THE TASK: Print out the full material below, exact in every line, with no images included.

MATERIAL SHOWN:
=== Begin Enclosure ===
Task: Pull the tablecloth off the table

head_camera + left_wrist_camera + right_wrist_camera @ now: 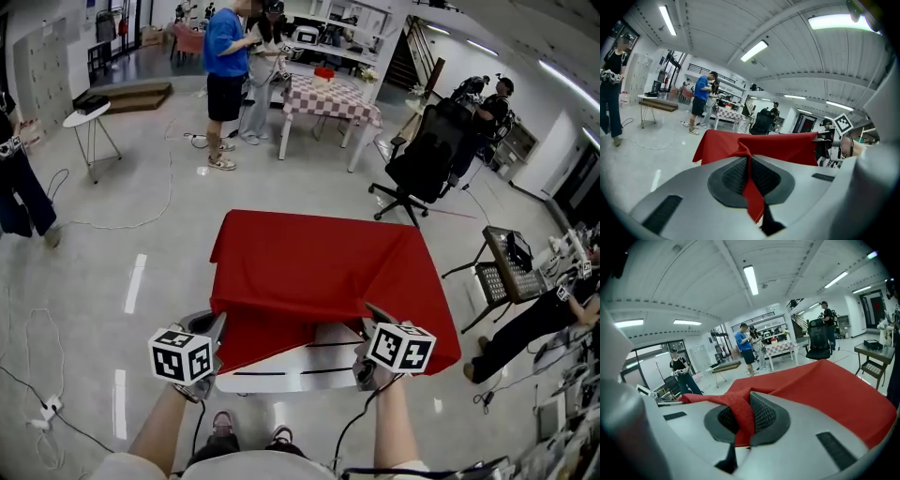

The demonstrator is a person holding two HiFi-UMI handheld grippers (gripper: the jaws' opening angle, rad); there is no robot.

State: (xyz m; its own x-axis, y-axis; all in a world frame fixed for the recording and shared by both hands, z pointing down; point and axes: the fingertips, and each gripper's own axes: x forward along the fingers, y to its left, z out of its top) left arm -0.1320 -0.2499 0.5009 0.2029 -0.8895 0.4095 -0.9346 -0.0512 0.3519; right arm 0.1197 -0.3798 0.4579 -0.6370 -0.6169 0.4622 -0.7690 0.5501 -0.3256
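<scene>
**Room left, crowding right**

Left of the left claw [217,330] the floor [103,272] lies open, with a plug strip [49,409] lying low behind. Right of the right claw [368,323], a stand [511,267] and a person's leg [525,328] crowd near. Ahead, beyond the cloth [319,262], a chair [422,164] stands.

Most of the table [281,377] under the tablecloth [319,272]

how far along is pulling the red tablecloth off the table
Done: both grips are made, the left gripper and right gripper each shut on the near edge of the red tablecloth. In hand: that edge is lifted, baring a strip of the white table. Left: most of the cloth covers the tabletop and has to be drawn off.
</scene>
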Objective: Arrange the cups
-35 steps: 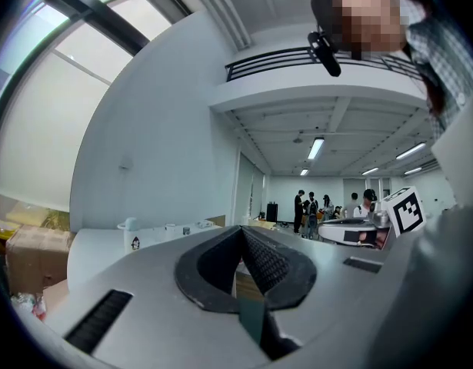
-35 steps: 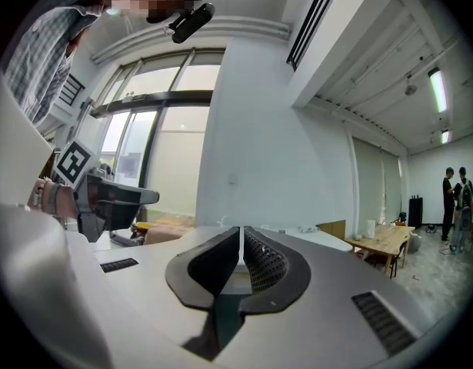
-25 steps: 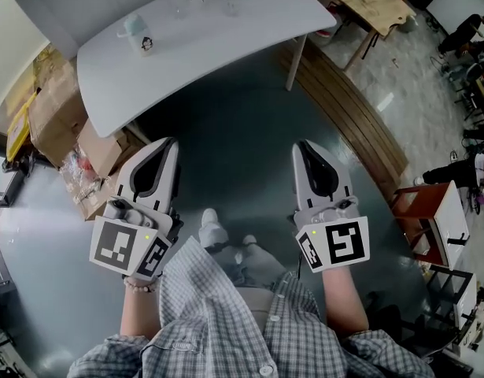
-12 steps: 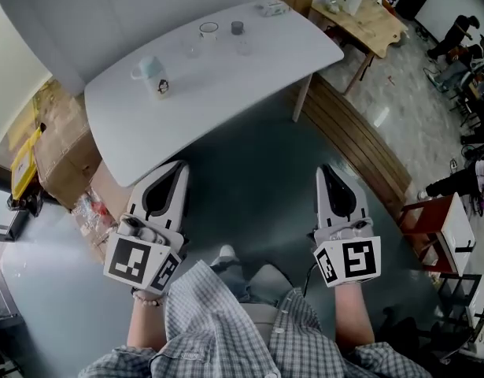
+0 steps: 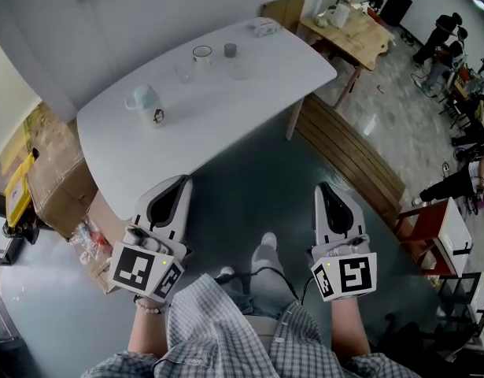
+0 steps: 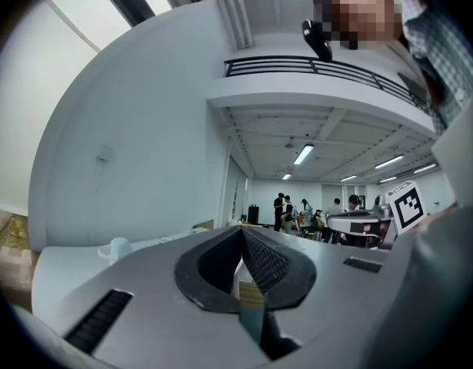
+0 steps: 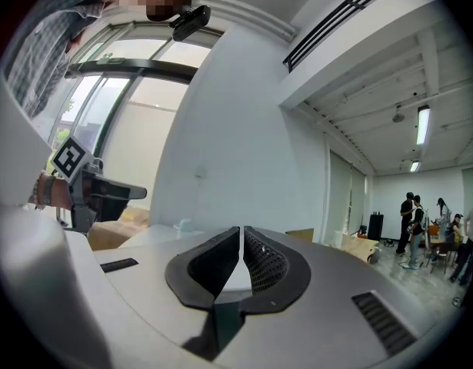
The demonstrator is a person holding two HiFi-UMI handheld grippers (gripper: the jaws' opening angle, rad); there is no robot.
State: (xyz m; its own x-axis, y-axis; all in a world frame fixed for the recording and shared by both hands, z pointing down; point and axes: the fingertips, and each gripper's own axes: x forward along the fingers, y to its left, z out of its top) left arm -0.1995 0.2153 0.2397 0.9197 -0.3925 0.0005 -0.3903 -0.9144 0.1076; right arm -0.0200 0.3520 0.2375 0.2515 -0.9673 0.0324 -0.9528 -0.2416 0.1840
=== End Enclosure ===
TASK SOLUTION:
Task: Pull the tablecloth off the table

head_camera + left_wrist_camera + right_wrist_camera @ now: 

The demonstrator is a person holding two HiFi-UMI handheld grippers (gripper: the jaws' opening angle, rad); there is no robot.

State: (xyz m; its own x-axis, y-axis; all in a world frame fixed for the recording and shared by both hands, z pointing down; point and axes: the fingertips, and each gripper's own axes: x forward along the fingers, y to its left, z out of its top) left arm -0.1320 -0.2499 0.5009 0.2029 -0.8895 0.4095 -0.9346 -0.0512 0.3519; right arm 0.1197 -0.3798 0.4579 -0.6370 -0.6169 0.4622 -0.7690 0.5501 -0.3256
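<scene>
**Room left, crowding right**

Left of the left claw [217,330] the floor [103,272] lies open, with a plug strip [49,409] lying low behind. Right of the right claw [368,323], a stand [511,267] and a person's leg [525,328] crowd near. Ahead, beyond the cloth [319,262], a chair [422,164] stands.

Most of the table [281,377] under the tablecloth [319,272]

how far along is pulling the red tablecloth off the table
Done: both grips are made, the left gripper and right gripper each shut on the near edge of the red tablecloth. In hand: that edge is lifted, baring a strip of the white table. Left: most of the cloth covers the tabletop and has to be drawn off.
</scene>
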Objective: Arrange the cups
-35 steps: 
-35 steps: 
-25 steps: 
-12 steps: 
+0 steps: 
+0 steps: 
+0 steps: 
The demonstrator is a person holding two HiFi-UMI handheld grippers (gripper: the jaws' opening angle, rad); there is no robot.
State: (xyz m; its own x-axis, y-axis; all in a world frame fixed for the recording and shared by both hands, z pointing down; point and axes: the fingertips, and each gripper's own axes: x forward along the fingers, y to its left, z out of its top) left arm -0.1995 0.2153 0.2397 0.9197 -0.3925 0.0005 -0.3903 -0.9144 0.1076; right arm -0.0200 0.3520 0.2375 0.2515 -0.9673 0.0324 -0.9528 -0.2416 0.1840

That finishes the exercise.